The quickest way to find exactly what you’re looking for is to use a query containing proper nouns — the capitalized names of persons, places or things. So, for example, if I’m looking for items on the Southern California gay teen recently shot to death at school…

gay teen shot

will get me there, but also miss some stories where he was not described as ‘gay’ and produce a lot of false leads, because, unfortunately, a lot of other gay teens have been shot in the last few years. But if I use the name of the city and the boy’s last name…

Oxnard King

I will almost eliminate false leads and produce a plethora of useful links. Note that I didn’t use the victim’s first name, because I happen to know that he was called both “Larry” and “Lawrence.” If I really wanted to nail it, of course, I could search on both:

Oxnard (Larry-King OR Lawrence-King)

Obviously, searching on just “Larry King” would be a bust, because of the similarly named talk show host.

Link of the Week: WorldTimeServer.com

Because Sirius OutQ News covers a lot of international LGBT news, we have stringers all over the world, and I constantly need to know what time it is where my correspondents are (don’t want to be ringing the phone in Melbourne at 3 a.m!). One of the tools I use to figure out the complications of calculating the time elsewhere (time zones, the international date line, daylight savings time) is WorldTimeServer.com. (I also use a piece of desktop software for my most commonly used time zones.
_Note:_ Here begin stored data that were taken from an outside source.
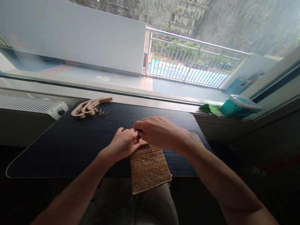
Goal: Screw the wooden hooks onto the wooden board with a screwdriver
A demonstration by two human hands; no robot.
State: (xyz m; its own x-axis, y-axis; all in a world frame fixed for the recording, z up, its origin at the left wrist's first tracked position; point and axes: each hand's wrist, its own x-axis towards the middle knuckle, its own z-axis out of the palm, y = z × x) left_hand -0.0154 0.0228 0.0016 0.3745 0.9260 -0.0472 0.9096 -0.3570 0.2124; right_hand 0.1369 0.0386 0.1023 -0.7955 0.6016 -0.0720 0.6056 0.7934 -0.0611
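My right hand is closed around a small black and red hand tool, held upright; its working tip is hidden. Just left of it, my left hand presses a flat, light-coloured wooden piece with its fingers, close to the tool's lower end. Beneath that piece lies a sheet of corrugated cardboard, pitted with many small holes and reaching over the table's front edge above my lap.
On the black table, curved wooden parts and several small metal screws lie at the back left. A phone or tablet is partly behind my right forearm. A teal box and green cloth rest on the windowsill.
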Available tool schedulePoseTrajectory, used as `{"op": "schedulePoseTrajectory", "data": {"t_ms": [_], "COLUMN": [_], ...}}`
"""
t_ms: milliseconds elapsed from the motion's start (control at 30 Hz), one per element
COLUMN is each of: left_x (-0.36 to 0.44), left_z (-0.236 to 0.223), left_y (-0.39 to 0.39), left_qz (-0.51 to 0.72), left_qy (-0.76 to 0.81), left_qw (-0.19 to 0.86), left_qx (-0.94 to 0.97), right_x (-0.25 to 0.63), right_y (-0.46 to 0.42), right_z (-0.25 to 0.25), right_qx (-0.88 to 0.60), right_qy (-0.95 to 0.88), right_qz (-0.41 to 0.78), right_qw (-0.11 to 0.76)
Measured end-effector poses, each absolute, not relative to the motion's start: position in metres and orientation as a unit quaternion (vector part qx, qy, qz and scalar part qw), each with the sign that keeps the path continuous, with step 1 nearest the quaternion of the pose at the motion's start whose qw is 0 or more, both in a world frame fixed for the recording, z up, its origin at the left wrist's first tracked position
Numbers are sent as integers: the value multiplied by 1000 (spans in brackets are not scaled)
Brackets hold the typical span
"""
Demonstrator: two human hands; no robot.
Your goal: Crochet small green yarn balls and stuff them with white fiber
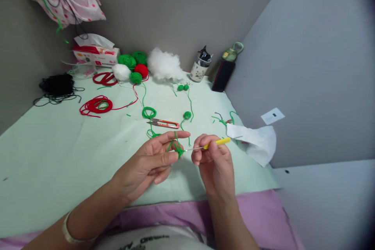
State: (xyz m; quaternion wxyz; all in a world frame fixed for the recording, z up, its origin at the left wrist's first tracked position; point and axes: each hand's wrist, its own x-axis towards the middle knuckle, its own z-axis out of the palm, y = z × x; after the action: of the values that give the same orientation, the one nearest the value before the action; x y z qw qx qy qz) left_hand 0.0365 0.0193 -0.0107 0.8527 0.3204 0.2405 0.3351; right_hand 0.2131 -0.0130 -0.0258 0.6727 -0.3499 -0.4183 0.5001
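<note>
Between the thumb and fingers of my left hand [155,160] is a small piece of green crochet work [179,152]. Green yarn runs from it up over my raised left index finger. My right hand [215,156] is closed around the yellow handle of a crochet hook [221,142]. The hook's thin metal shaft points left, and its tip meets the green piece. Just beyond my hands lie orange-handled thread snips [164,124], a loose coil of green yarn [149,113] and a small green crocheted ball [187,115].
At the back stand yarn balls [127,61], white stuffing [165,64], a pen cup [200,69], a phone [223,76] against a bottle, and a tissue box [96,54]. Red yarn [98,105] and black yarn [57,86] lie left. White paper [260,144] lies right, near the partition.
</note>
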Motion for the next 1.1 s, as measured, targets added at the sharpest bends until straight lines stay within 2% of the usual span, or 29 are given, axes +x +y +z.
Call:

More on that in a later entry.)

WorldTimeServer provides the correct time anywhere in the world, taking daylight time, half-hour offsets, and the date line accurately into account. The site also offers time zone calculators to help you set up meetings at a future date and time, embeddable clocks for your website, and other handy tools. They make their money through advertising, and by selling subscriptions to their database to companies that need up-to-date information on ever-changing local time zones around the world (think travel agencies, airlines, etc.).